__Exercise directions__: From the line that contains "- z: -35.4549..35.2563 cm" through the line that contains "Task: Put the", output every line of the listing below exactly and leave out all the rest.

__Data to use__:
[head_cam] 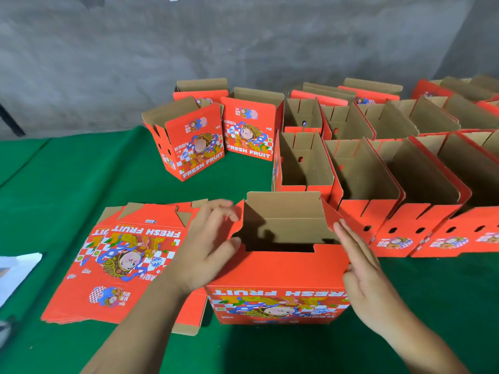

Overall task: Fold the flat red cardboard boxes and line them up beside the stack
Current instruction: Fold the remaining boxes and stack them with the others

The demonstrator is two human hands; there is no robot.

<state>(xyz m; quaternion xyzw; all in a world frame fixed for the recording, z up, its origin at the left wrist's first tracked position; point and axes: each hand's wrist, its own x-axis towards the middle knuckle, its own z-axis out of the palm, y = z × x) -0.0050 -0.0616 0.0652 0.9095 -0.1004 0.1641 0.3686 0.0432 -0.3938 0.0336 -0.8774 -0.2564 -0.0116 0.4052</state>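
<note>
A red "FRESH FRUIT" box (278, 279) stands opened up in front of me on the green table, its brown inside showing. My left hand (208, 247) grips its left side flap, fingers curled over the flap's edge. My right hand (364, 268) presses flat with straight fingers against the box's right side flap. To the left lies the stack of flat red boxes (116, 263), printed side up.
Several folded open boxes (378, 184) stand in rows at the right and back. Two upright boxes (194, 141) stand at the back centre. A white sheet (16, 268) lies at the left edge. A grey wall rises behind the green table (81, 171).
</note>
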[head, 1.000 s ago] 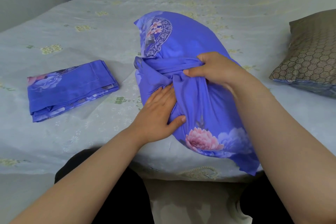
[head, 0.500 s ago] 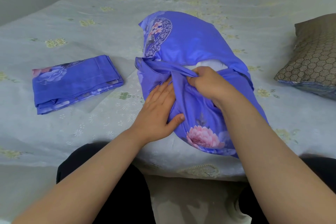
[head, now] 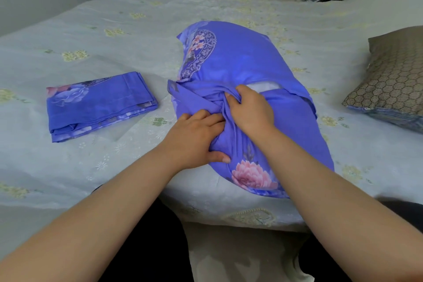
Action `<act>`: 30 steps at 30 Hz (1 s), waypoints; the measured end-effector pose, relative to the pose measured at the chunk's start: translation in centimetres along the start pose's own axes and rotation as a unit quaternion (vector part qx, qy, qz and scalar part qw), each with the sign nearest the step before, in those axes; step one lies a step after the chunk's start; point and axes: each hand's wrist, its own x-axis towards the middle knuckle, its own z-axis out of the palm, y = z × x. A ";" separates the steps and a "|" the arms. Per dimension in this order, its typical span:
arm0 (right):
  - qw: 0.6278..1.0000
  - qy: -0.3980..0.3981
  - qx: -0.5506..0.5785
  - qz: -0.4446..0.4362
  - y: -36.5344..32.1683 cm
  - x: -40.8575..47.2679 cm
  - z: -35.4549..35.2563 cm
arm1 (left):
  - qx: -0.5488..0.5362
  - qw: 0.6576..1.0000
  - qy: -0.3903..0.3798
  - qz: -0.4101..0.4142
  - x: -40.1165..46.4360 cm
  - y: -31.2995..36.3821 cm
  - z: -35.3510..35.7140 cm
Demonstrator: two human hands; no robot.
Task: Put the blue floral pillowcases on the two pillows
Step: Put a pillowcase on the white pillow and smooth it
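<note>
Bunched satiny pillowcase (head: 231,62) under both hands

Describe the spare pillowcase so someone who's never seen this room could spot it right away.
On the pale bedspread, look left of the blue-covered pillow that both hands are working on. The folded pillowcase lies flat there, untouched. It alone is a thin folded rectangle, unlike the stuffed pillow or the brown honeycomb-patterned pillow at far right.

On the bed (head: 114,36), the covered pillow (head: 240,62) lies in the middle. A folded pillowcase (head: 98,105) lies to its left, and a second pillow (head: 393,75) at the right edge.
</note>
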 end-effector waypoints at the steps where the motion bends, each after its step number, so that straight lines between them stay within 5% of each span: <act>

__Output__:
  - z: -35.4549..35.2563 cm
arm1 (left):
  - qx: -0.5488..0.5362
  - qw: 0.6576..1.0000
  - qy: -0.3903..0.3798
  - qz: -0.4101..0.4142
  - x: -40.1165..46.4360 cm
  - y: -31.2995..36.3821 cm
  - z: -35.3510..35.7140 cm
Demonstrator: two human hands; no robot.
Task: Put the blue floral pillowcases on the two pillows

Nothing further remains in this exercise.